San Jose, CA (PRWEB) June 8, 2008
A Federal Jury returned a verdict late Friday afternoon in the amount of $6,221,000.00 against TASER International Inc., for the wrongful death of a 40-year-old Salinas, California, man, who died following repeated shocks from three TASER electronic control devices ("ECDs").
The jury of five women and two men found that TASER International knew or should have known that its M26 model ECD was dangerous because prolonged exposures to the device pose a substantial risk of cardiac arrest to persons against whom the device is deployed. The jury also found that TASER International failed to adequately warn purchasers of its device of the risks associated with its use. It awarded the parents of Robert Heston $1,000,000 in compensatory damages and $5,000,000.00 in punitive damages. The jury also awarded Heston's estate $21,000.00 in compensatory damages and another $200,000.00 in punitive damages. However, it also found Robert Heston 85% comparatively negligent for the incident which ultimately resulted in his death. Only the compensatory damage award will be reduced by his percentage of comparative negligence.
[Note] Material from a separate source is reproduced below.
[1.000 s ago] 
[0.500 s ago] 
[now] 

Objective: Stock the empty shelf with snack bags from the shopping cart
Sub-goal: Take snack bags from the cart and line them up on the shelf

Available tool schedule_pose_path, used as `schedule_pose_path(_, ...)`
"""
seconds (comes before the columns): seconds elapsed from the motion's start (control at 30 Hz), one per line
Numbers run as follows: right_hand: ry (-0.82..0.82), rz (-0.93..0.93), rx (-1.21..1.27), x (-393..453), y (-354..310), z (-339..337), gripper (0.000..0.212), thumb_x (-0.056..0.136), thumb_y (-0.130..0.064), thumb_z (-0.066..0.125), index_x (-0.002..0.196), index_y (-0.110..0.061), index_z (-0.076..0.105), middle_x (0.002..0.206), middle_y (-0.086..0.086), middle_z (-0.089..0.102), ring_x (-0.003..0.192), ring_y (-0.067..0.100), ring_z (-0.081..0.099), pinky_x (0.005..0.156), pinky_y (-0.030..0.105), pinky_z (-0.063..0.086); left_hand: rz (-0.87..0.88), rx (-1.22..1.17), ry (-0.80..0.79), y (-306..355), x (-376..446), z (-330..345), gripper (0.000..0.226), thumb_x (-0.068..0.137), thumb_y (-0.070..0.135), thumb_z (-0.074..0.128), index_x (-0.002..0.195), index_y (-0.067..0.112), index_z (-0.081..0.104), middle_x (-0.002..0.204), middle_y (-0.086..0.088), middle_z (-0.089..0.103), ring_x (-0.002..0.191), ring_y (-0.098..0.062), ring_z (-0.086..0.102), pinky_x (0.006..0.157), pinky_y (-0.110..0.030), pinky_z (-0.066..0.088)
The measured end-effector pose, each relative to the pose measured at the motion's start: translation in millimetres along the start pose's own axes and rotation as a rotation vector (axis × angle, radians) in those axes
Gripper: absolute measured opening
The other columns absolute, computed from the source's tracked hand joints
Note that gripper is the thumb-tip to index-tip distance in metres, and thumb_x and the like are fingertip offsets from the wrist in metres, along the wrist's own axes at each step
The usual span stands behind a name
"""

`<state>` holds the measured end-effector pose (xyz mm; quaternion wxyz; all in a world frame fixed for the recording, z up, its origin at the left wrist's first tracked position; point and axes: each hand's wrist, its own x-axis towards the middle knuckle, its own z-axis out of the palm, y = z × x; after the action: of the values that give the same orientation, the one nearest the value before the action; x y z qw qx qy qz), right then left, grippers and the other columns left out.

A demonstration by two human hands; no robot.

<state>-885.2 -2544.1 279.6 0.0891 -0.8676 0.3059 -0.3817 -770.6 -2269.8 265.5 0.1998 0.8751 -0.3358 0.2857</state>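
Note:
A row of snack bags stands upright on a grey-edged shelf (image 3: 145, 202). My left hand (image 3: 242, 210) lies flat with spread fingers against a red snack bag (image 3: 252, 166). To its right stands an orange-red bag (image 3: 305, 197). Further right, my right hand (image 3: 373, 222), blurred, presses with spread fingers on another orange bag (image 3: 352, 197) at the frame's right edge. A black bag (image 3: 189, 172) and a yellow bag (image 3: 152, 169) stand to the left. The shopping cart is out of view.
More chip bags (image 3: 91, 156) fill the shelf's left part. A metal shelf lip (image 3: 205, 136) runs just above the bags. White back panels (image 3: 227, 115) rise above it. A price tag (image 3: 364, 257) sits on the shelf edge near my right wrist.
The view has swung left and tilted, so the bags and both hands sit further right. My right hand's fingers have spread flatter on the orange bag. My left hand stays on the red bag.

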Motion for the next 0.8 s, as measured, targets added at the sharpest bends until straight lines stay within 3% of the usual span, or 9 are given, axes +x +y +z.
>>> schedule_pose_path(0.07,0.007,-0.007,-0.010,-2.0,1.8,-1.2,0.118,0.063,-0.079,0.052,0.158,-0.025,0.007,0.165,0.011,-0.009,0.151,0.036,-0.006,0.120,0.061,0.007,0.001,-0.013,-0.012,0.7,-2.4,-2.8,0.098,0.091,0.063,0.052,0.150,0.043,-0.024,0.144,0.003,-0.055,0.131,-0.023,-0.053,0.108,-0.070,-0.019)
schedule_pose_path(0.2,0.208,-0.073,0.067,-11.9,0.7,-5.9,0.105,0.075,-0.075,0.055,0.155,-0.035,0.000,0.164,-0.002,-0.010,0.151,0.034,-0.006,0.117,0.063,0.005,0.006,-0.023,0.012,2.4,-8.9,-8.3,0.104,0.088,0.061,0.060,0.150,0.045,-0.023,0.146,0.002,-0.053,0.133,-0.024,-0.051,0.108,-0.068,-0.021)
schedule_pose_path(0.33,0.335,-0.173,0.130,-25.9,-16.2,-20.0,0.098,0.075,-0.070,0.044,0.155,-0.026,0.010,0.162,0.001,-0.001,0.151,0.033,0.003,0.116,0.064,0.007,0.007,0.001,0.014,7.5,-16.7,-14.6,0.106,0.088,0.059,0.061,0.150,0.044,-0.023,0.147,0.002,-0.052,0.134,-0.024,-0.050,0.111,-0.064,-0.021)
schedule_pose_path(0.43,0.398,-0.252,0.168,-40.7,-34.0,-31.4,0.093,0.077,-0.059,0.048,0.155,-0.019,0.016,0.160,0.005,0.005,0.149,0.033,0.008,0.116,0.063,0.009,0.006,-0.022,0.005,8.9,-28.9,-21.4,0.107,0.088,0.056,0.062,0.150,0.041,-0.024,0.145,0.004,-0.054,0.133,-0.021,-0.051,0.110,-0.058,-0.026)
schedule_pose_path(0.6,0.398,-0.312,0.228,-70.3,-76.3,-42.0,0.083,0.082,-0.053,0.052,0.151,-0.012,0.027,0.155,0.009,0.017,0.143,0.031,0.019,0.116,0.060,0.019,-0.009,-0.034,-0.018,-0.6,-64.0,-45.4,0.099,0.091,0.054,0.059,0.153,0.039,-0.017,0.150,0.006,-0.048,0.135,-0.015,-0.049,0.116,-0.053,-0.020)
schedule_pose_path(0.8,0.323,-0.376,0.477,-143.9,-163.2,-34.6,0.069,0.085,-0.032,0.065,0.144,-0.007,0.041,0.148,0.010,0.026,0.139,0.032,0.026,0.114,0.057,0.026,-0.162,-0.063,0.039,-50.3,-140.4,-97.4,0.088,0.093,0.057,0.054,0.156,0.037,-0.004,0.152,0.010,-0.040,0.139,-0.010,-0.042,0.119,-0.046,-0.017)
On February 19, 2005, Robert C. Heston began acting erratically inside his family's Salinas, California home. Believing his son might be under the influence of drugs, Heston's father called the police reporting his son's bizarre behavior and asked them for help in removing his son from the home. Officers from the Salinas Police Department responded to the Heston home and confronted Mr. Heston. Three police officers used their TASER ECDs repeatedly subjecting Mr. Heston to nearly 75 seconds of continuous TASER discharges as other officers attempted to handcuff Heston on the living room floor. While being subjected to the TASER discharges, Heston suffered a cardiac arrest causing irreversible brain damage. He was removed from life support the following day and died shortly thereafter.
In their lawsuit, Heston v. City of Salinas, et al., N.D. Cal. Case No. C 05-03658 JW, Heston's parents alleged that TASER ECDs are unreasonably dangerous and defective for use on human beings because they are sold without adequate testing and without sufficient warning about the effect of multiple shocks for extended durations, particularly on people who are under the influence of drugs. They further claimed that the weapon, when used repeatedly, causes cardiac arrests and unnecessary deaths.